-------- Given material --------

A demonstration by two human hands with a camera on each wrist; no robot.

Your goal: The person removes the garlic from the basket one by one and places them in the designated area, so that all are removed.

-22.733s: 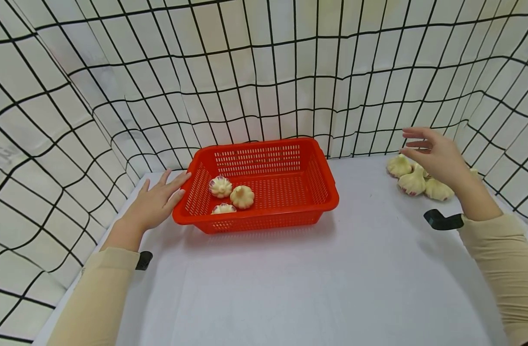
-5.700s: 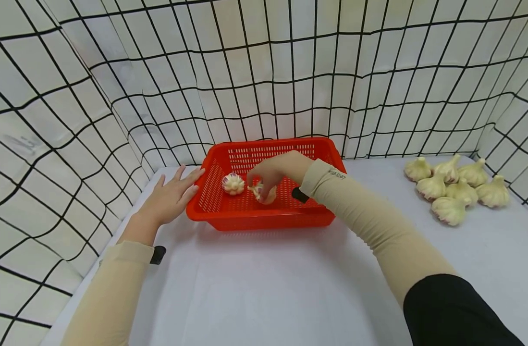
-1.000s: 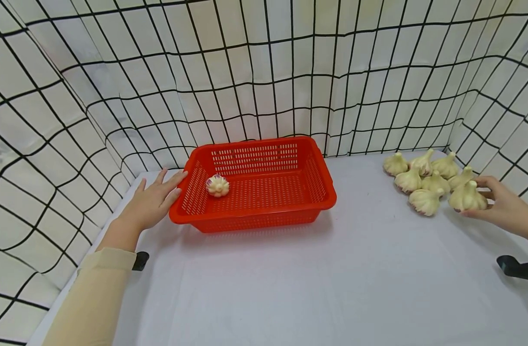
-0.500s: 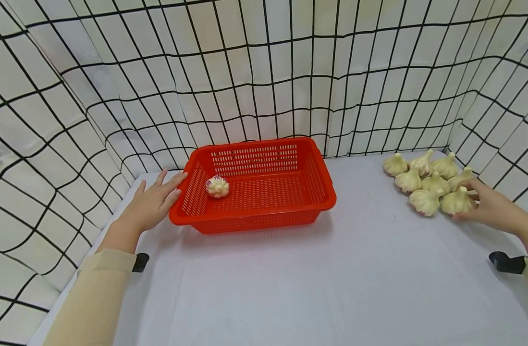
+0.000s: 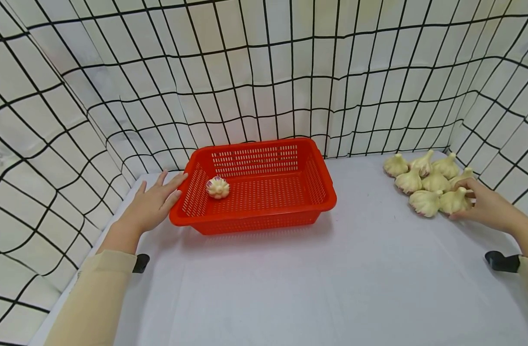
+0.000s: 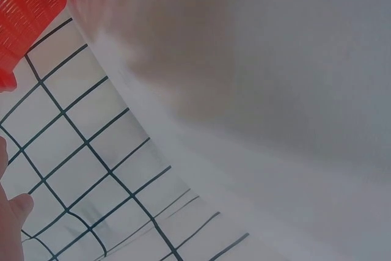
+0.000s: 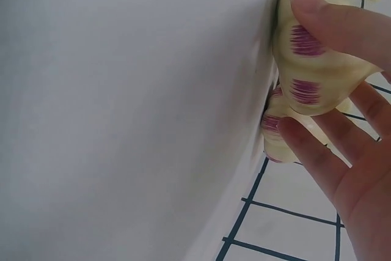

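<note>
In the head view a red plastic basket [image 5: 255, 214] stands left of centre, with one purple-streaked garlic bulb [image 5: 218, 187] inside near its left wall. My left hand [image 5: 151, 204] rests on the basket's left rim, fingers spread. At the right, my right hand [image 5: 484, 202] holds a garlic bulb [image 5: 455, 201] by its side, at the front right of a group of several bulbs [image 5: 435, 181]. The right wrist view shows the thumb pressed on this bulb [image 7: 305, 59], the fingers reaching around its other side. A further bulb [image 7: 278, 132] sits beyond the fingers.
A white cloth-covered table [image 5: 289, 283] lies under everything. Black grid netting [image 5: 264, 86] over white panels walls in the back and both sides, close behind the basket and the garlic group.
Over the last second my right hand has moved the held bulb left, up against the group. Compared with earlier frames, fewer bulbs lie in the basket and more at the right. The left hand stays put.
</note>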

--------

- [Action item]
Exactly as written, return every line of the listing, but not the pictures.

- [Output below]
A demonstration by two human hands with a camera on each wrist; no robot.

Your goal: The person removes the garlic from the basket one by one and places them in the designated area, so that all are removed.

-22.733s: 
-5.700s: 
-1.000s: 
-0.500s: 
+0.000s: 
+0.000s: 
+0.000s: 

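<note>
In the head view a red plastic basket [image 5: 255, 214] stands left of centre, with one purple-streaked garlic bulb [image 5: 218, 187] inside near its left wall. My left hand [image 5: 151, 204] rests on the basket's left rim, fingers spread. At the right, my right hand [image 5: 484, 202] holds a garlic bulb [image 5: 455, 201] by its side, at the front right of a group of several bulbs [image 5: 435, 181]. The right wrist view shows the thumb pressed on this bulb [image 7: 305, 59], the fingers reaching around its other side. A further bulb [image 7: 278, 132] sits beyond the fingers.
A white cloth-covered table [image 5: 289, 283] lies under everything. Black grid netting [image 5: 264, 86] over white panels walls in the back and both sides, close behind the basket and the garlic group.
Over the last second my right hand has moved the held bulb left, up against the group. Compared with earlier frames, fewer bulbs lie in the basket and more at the right. The left hand stays put.
</note>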

As written, the answer is complete.